Początek mógł być obiecujący, ponieważ Lech zaczął dość intensywnie, Joao Amaral oddał dwa uderzenia, lecz trudno było nazwać je groźnymi. Później jednak było tylko gorzej – nudno, statycznie, mało intensywnie, a sytuacji nie było wcale. Wisła ani razu nie zagroziła bramce gości, którzy mieli jedną świetną okazję, zamienioną na gola przez Puchacza. Alan Uryga i Damian Rasak nie byli w stanie skutecznie wyprowadzić piłki, przejął ją Amaral i obsłużył Puchacza, który oddał mocne uderzenie pod poprzeczkę.

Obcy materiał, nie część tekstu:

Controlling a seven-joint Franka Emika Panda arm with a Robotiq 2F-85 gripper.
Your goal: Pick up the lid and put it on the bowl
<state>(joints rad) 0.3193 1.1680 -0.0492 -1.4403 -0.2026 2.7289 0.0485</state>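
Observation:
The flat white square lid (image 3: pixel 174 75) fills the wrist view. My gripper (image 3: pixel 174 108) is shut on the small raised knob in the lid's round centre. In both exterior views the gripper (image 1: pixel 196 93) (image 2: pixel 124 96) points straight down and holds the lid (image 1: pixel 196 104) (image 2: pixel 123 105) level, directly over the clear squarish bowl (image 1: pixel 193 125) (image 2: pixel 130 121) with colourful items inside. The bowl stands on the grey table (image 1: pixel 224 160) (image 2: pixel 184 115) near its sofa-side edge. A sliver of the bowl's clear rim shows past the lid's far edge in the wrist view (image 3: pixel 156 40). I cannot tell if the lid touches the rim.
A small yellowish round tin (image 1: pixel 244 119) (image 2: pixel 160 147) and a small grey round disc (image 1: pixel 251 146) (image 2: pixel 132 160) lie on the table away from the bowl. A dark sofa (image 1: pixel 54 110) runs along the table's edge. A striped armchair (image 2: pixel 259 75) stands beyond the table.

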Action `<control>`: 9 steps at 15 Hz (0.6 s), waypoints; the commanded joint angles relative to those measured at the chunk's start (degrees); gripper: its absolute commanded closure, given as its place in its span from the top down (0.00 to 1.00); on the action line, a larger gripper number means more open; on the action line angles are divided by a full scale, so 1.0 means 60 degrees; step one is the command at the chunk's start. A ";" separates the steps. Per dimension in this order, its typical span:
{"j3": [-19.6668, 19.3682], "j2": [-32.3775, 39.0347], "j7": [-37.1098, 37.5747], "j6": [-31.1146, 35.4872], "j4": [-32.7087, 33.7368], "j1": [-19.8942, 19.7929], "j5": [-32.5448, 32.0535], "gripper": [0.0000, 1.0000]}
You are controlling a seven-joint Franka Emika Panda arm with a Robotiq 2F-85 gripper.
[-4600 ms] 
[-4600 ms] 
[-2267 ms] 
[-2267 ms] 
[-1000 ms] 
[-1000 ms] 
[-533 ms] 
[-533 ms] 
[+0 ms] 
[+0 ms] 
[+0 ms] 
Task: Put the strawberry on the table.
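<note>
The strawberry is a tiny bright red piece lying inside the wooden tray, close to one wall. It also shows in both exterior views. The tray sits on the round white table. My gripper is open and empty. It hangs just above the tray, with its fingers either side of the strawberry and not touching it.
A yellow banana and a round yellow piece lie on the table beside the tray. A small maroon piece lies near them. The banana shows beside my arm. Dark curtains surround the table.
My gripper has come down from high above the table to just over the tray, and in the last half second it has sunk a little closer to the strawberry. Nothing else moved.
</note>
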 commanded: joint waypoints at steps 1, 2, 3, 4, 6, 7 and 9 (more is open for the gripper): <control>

W 33 minucie Lech wyszedł na prowadzenie i z takim rezultatem schodził też do szatni. Zejście to zresztą nieco się opóźniło. Kibice obu klubów odpalili pirotechnikę, a poznaniacy zrobili to na tyle intensywnie, że zadymili połowę stadionu.

Bez żadnej barwy

Po przerwie niestety nic się nie zmieniło. Antyfutbol prezentowany przez obie drużyny był trudny do przetrawienia, tym bardziej że Lech raczej koncentrował się na bronieniu wyniku niż próbie jego podwyższenia. Wisła była natomiast całkowicie bezzębna, a Mickey van der Hart mógł się czuć w poznańskiej bramce jak na wakacjach.

Dopiero bliżej 70 minuty coś nieznacznie drgnęło. Darko Jevtić pozornie prostym strzałem z rzutu wolnego sprawił nieco problemów Thomasowi Daehne, który kilkadziesiąt sekund później poradził sobie z Christianem Gytkjaerem. Trzeba jednak dodać, że Duńczyk nie był w najbardziej komfortowej sytuacji, ale na bezrybiu i rak ryba. Potwierdza to zresztą 75 minuta i pierwszy jako taki groźny strzał Wisły, autorstwa Damiana Michalskiego po rzucie rożnym.

Impotencja ofensywna płocczan mogła żenować jej kibiców, choć Lech nie prezentował się wiele lepiej. Tym bardziej zaskakująca była próba Dominika Furmana z 84 minuty, który uderzając z dystansu trafił w słupek. Tuż przed ostatnim gwizdkiem wynik podwyższył jeszcze Gytkjaer.

 

Wisła Płock – Lech Poznań 0:2 (0:1)

0:1 – Puchacz, 33 min (asysta Amaral), 0:2 – Gytkjaer, 90+1 min (asysta Tiba)

WISŁA: Daehne – Stefańczyk, Marcjanik, Uryga, Michalski – Rasak, Furman – Merebaszwili, Szwoch (63. Kuświk), Tomasik (73. Sahiti) – Ricardinho (82. Nowak). Trener Radosław SOBOLEWSKI. Rezerwowi: Wrąbel, Zawada, Fojut, Ambrosiewicz, Pawlak, Stępiński.

LECH: van der Hart – Satka, Dejewski, Rogne, Kostewycz – Muhar, Tiba – Amaral (90. Moder), Jevtić (83. Marchwiński), Puchacz (77. Kamiński) – Gytkjaer. Trener Dariusz ŻURAW. Rezerwowi: Mleczko, Crnomarković, Żamaletdinow, Makuszewski, Skrzypczak, Klupś.

Sędziował Mariusz Złotek (Stalowa Wola). Widzów 4501. Żółte kartki: Kuświk (69. faul) – Kostewycz (34. faul), Puchacz (58. faul)
Piłkarz meczu – Tymoteusz PUCHACZ

Na zdjęciu: Gol Tymoteusza Puchacza był jednym z niewielu radosnych momentów tego meczu.